Check the final weather data: show the first rows
setwd('C:\\Users\\Yang\\Desktop\\Research\\Work')
Weather_OK <- read.csv("Weather_OK_Final.csv")
head(Weather_OK)
## X Year Month Day Date Time DateTime Tair_Org RH_Org Precip_Org
## 1 1 2012 8 8 8/8/2012 0:00 1344402000 NA NA NA
## 2 2 2012 8 8 8/8/2012 0:15 1344402900 NA NA NA
## 3 3 2012 8 8 8/8/2012 0:30 1344403800 NA NA NA
## 4 4 2012 8 8 8/8/2012 0:45 1344404700 NA NA NA
## 5 5 2012 8 8 8/8/2012 1:00 1344405600 NA NA NA
## 6 6 2012 8 8 8/8/2012 1:15 1344406500 NA NA NA
## PAR_Org Tair_Ref RH_Ref Precip_Ref PAR_Ref Tair_Fill RH_Fill Precip_Fill
## 1 NA 23.9 87 0 0 1 1 1
## 2 NA 23.3 87 0 0 1 1 1
## 3 NA 23.3 89 0 0 1 1 1
## 4 NA 23.3 90 0 0 1 1 1
## 5 NA 22.8 90 0 0 1 1 1
## 6 NA 23.3 90 0 0 1 1 1
## PAR_Fill Tair_Final RH_Final Precip_Final PAR_Final
## 1 1 23.9 87 0 0
## 2 1 23.3 87 0 0
## 3 1 23.3 89 0 0
## 4 1 23.3 90 0 0
## 5 1 22.8 90 0 0
## 6 1 23.3 90 0 0
**Note: _org data are original weather data, _Ref data are from BROK data, _Final data are final used data (BROK data if original data are missing)**
Make histogram for each variable
hist(Weather_OK$Tair_Org)
hist(Weather_OK$Tair_Ref)
hist(Weather_OK$RH_Org)
hist(Weather_OK$RH_Ref)
hist(Weather_OK$Precip_Org)
hist(Weather_OK$Precip_Ref)
Convert extrme negative data to missing (NA)
Weather_OK$Precip_Org[Weather_OK$Precip_Org<0] <- NA
Weather_OK$Precip_Ref[Weather_OK$Precip_Ref<0] <- NA
Weather_OK$RH_Org[Weather_OK$RH_Org<0] <- NA
Weather_OK$RH_Ref[Weather_OK$RH_Ref<0] <- NA
Fill Ref data to Final data if Org data are missing
Weather_OK$Tair_Fill <- NA
Weather_OK$Tair_Fill <- ifelse(is.na(Weather_OK$Tair_Org), 1, 0)
Weather_OK$RH_Fill <- NA
Weather_OK$RH_Fill <- ifelse(is.na(Weather_OK$RH_Org), 1, 0)
Weather_OK$Precip_Fill <- NA
Weather_OK$Precip_Fill <- ifelse(is.na(Weather_OK$Precip_Org), 1, 0)
Weather_OK$PAR_Fill <- NA
Weather_OK$PAR_Fill <- ifelse(is.na(Weather_OK$PAR_Org), 1, 0)
Weather_OK$Tair_Final <- NA
Weather_OK$Tair_Final <- ifelse(is.na(Weather_OK$Tair_Org), Weather_OK$Tair_Ref, Weather_OK$Tair_Org)
Weather_OK$RH_Final <- NA
Weather_OK$RH_Final <- ifelse(is.na(Weather_OK$RH_Org), Weather_OK$RH_Ref, Weather_OK$RH_Org)

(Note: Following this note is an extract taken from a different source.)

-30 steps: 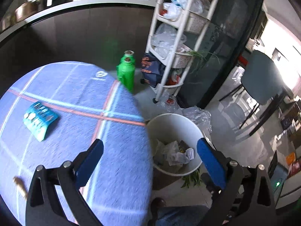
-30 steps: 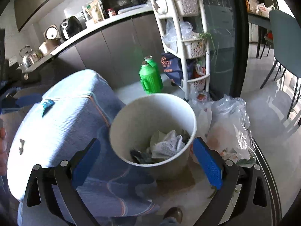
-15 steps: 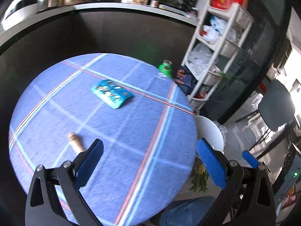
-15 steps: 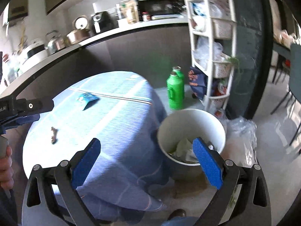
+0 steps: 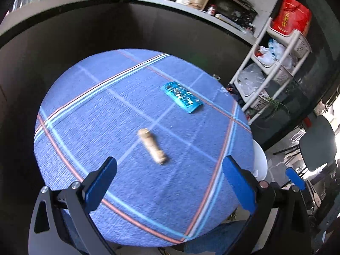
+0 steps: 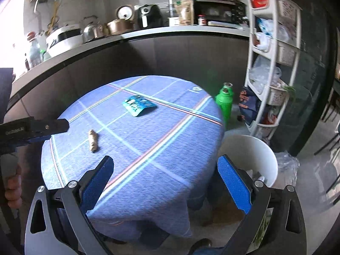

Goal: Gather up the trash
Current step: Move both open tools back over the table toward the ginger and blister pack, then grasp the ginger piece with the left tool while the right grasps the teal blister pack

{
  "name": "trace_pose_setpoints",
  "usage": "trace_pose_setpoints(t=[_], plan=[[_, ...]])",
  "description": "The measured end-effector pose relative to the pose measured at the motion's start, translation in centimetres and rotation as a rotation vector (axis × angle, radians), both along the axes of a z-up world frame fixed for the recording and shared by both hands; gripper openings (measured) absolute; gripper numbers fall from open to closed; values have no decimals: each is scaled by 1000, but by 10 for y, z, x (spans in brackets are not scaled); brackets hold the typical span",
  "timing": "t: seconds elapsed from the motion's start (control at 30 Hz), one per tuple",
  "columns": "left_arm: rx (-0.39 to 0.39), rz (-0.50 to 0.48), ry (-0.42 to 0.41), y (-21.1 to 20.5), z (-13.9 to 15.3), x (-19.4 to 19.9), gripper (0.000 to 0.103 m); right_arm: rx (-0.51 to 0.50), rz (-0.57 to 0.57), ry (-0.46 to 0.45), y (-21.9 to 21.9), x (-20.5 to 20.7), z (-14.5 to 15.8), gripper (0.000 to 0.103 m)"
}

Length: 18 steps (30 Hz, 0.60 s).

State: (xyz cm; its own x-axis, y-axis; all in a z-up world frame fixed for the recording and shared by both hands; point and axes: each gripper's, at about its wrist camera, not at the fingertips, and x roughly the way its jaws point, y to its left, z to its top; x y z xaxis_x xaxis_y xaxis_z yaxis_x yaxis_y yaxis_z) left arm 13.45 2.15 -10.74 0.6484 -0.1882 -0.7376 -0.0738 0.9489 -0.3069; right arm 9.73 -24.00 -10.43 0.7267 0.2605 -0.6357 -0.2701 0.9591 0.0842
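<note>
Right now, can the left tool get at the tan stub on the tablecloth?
Probably yes. The left tool is open and faces the tan stub, which lies alone on the tablecloth; the teal packet sits well beyond, so nothing blocks the way.

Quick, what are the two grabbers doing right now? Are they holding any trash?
Left gripper: open, holding nothing, above the tablecloth.
Right gripper: open, holding nothing.

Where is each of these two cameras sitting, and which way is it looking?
Left wrist: on the open left gripper, looking down over the round table; own blue fingers show.
Right wrist: on the open right gripper, facing the table, white bin and counter; a hand shows.
Shared: tan scrap, teal packet.
</note>
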Motion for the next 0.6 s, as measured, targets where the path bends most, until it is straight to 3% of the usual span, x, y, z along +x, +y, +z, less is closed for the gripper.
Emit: trace_pose_setpoints(t=[0.3,0.6], plan=[[-30,41,41,30,-30,4,97,-37,81,14,38,7,-2,94],[-39,-28,99,21,-59,42,45,-24,101,55,54,33,-14,94]])
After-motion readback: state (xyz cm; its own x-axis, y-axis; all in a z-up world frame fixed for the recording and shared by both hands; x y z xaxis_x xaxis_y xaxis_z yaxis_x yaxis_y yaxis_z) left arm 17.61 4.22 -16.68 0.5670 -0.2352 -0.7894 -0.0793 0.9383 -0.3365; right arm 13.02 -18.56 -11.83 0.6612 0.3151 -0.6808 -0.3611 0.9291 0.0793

Weather_OK$Precip_Final <- NA
Weather_OK$Precip_Final <- ifelse(is.na(Weather_OK$Precip_Org), Weather_OK$Precip_Ref, Weather_OK$Precip_Org)
Weather_OK$PAR_Final <- NA
Weather_OK$PAR_Final <- ifelse(is.na(Weather_OK$PAR_Org), Weather_OK$PAR_Ref, Weather_OK$PAR_Org)
table(Weather_OK$Tair_Fill)
##
## 0 1
## 84000 31552
table(Weather_OK$Tair_Fill)["1"]/table(Weather_OK$Tair_Fill)["0"]
## 1
## 0.375619
table(Weather_OK$RH_Fill)
##
## 0 1
## 84042 31510
table(Weather_OK$RH_Fill)["1"]/table(Weather_OK$RH_Fill)["0"]
## 1
## 0.3749316
table(Weather_OK$Precip_Fill)
##
## 0 1
## 93636 21916
table(Weather_OK$Precip_Fill)["1"]/table(Weather_OK$Precip_Fill)["0"]
## 1
## 0.2340553
table(Weather_OK$PAR_Fill)
##
## 0 1
## 100726 14826
table(Weather_OK$PAR_Fill)["1"]/table(Weather_OK$PAR_Fill)["0"]
## 1
## 0.1471914
Conclusion: There are 38% data are filled for Tair, 37% for RH, 23% for Precip and 15% data are filled for PAR.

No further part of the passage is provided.